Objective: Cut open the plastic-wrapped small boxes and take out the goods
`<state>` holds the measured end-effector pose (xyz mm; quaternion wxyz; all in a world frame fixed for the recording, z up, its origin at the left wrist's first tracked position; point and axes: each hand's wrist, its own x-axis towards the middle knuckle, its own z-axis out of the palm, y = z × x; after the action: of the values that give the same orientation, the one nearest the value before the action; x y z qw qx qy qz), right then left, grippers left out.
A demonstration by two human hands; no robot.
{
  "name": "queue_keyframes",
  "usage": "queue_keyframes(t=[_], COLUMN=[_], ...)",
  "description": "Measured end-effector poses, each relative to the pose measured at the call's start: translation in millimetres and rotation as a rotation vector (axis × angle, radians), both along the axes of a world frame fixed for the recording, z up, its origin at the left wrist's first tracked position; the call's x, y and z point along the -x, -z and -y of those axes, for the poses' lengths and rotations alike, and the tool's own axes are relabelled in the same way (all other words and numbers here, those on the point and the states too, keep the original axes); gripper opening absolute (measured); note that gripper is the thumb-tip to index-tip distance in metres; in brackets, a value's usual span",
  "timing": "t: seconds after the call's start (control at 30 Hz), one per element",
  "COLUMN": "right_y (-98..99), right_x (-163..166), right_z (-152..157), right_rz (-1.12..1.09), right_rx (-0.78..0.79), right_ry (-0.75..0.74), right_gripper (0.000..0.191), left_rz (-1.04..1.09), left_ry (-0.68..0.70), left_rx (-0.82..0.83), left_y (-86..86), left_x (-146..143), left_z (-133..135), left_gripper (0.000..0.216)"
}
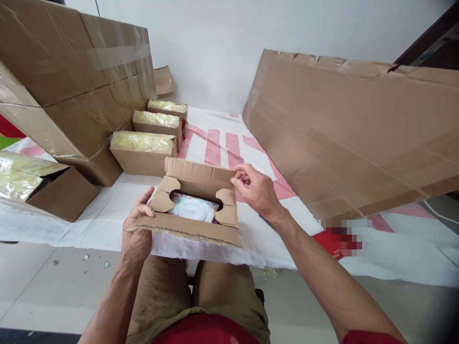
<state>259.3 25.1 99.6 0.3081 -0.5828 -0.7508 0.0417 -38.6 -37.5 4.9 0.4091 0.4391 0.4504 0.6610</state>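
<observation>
A small brown cardboard box (195, 228) rests at the near edge of the white and pink sheet, its flaps partly folded in. Through the gap in its top shows a white packet with a colourful print (193, 209). My left hand (136, 234) grips the box's near left corner, thumb on top of the flap. My right hand (254, 190) is at the far right corner, fingers curled against the upright back flap (201, 173).
Three small sealed boxes with yellowish tape (143, 152) line up at the back left beside large taped cartons (68, 86). A big flattened cardboard sheet (351, 134) leans at the right. An open box (43, 186) lies at the left. My knees are below the sheet's edge.
</observation>
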Motion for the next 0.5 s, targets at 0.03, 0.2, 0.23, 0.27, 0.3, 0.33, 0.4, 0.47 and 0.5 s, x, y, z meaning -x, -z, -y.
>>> queue_keyframes(t=[0.03,0.2,0.23,0.27,0.3,0.33,0.4,0.47,0.5], right_y=[-1.7,-11.0,-13.4,-15.7,-17.6,-18.8,-18.8,-16.7,-15.5], right_x=[3.0,20.7,25.5,30.9,36.4,42.0,51.6,57.0,57.6], right_z=[3.8,17.7,20.6,23.6,26.4,28.8,32.1,33.1,33.0], right_rz=[0.03,0.339,0.387,0.426,0.456,0.479,0.514,0.555,0.571], right_rx=[-0.008,0.185,0.234,0.28,0.321,0.354,0.384,0.38,0.376], right_ry=[-0.027,-0.131,-0.13,-0.119,-0.103,-0.086,-0.053,-0.033,-0.03], right_gripper=[0.023,0.033,0.039,0.046,0.051,0.054,0.06,0.061,0.059], left_rz=[-0.027,-0.147,-0.135,-0.109,-0.077,-0.046,-0.009,-0.012,-0.015], left_ry=[0.006,0.109,0.154,0.201,0.237,0.26,0.24,0.152,0.109], left_rx=[-0.006,0.041,0.067,0.089,0.104,0.112,0.111,0.1,0.098], left_y=[0.7,3.6,2.9,1.6,0.2,-1.2,-3.3,-3.6,-3.0], left_x=[4.2,32.9,38.0,41.6,43.6,43.5,38.2,29.2,24.9], left_z=[1.3,15.0,17.8,20.0,21.4,21.8,20.1,16.9,15.6], left_gripper=[0.057,0.046,0.048,0.052,0.055,0.057,0.052,0.041,0.034])
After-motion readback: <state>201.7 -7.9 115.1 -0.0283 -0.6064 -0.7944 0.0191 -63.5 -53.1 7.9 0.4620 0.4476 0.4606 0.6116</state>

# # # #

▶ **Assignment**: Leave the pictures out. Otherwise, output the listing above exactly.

▶ **Solution to this task**:
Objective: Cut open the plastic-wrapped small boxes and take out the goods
`<state>` holds the measured end-effector pose (xyz mm; quaternion wxyz; all in a world frame fixed for the recording, z up, its origin at the left wrist's first tracked position; point and axes: each hand's wrist, its own x-axis towards the middle knuckle, its own z-axis out of the palm, y = z × x; after the action: of the values that give the same orientation, the one nearest the value before the action; x y z qw qx qy qz), right then left, grippers left out.
A demonstration by two human hands; no robot.
{
  "name": "queue_keyframes",
  "usage": "queue_keyframes(t=[_], COLUMN=[_], ...)",
  "description": "Measured end-effector poses, each relative to the pose measured at the call's start: translation in millimetres and rotation as a rotation vector (axis × angle, radians), both along the axes of a world frame fixed for the recording, z up, its origin at the left wrist's first tracked position; the call's x, y and z point along the -x, -z and -y of those axes, for the poses' lengths and rotations alike, and the tool's own axes are relabelled in the same way (all other words and numbers here, those on the point and the states too, keep the original axes); gripper opening absolute (measured); note that gripper is the thumb-tip to index-tip distance in metres; in brackets, a value's usual span",
  "timing": "t: seconds after the call's start (control at 30 Hz), one per element",
  "COLUMN": "right_y (-98..99), right_x (-163..166), right_z (-152..157), right_rz (-1.12..1.09), right_rx (-0.78..0.79), right_ry (-0.75..0.74), right_gripper (0.000..0.191), left_rz (-1.04..1.09), left_ry (-0.68..0.70), left_rx (-0.82..0.83), left_y (-86..86), left_x (-146..143), left_z (-133..135), left_gripper (0.000..0.216)"
}
<state>259.3 25.1 99.6 0.3081 -0.5828 -0.7508 0.0417 -38.6 -37.5 4.9 0.4091 0.4391 0.4504 0.6610</state>
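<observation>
A small brown cardboard box (195, 228) rests at the near edge of the white and pink sheet, its flaps partly folded in. Through the gap in its top shows a white packet with a colourful print (193, 209). My left hand (136, 234) grips the box's near left corner, thumb on top of the flap. My right hand (254, 190) is at the far right corner, fingers curled against the upright back flap (201, 173).
Three small sealed boxes with yellowish tape (143, 152) line up at the back left beside large taped cartons (68, 86). A big flattened cardboard sheet (351, 134) leans at the right. An open box (43, 186) lies at the left. My knees are below the sheet's edge.
</observation>
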Motion for the next 0.5 s, targets at 0.03, 0.2, 0.23, 0.27, 0.3, 0.33, 0.4, 0.47 and 0.5 s, x, y, z meaning -x, -z, -y.
>>> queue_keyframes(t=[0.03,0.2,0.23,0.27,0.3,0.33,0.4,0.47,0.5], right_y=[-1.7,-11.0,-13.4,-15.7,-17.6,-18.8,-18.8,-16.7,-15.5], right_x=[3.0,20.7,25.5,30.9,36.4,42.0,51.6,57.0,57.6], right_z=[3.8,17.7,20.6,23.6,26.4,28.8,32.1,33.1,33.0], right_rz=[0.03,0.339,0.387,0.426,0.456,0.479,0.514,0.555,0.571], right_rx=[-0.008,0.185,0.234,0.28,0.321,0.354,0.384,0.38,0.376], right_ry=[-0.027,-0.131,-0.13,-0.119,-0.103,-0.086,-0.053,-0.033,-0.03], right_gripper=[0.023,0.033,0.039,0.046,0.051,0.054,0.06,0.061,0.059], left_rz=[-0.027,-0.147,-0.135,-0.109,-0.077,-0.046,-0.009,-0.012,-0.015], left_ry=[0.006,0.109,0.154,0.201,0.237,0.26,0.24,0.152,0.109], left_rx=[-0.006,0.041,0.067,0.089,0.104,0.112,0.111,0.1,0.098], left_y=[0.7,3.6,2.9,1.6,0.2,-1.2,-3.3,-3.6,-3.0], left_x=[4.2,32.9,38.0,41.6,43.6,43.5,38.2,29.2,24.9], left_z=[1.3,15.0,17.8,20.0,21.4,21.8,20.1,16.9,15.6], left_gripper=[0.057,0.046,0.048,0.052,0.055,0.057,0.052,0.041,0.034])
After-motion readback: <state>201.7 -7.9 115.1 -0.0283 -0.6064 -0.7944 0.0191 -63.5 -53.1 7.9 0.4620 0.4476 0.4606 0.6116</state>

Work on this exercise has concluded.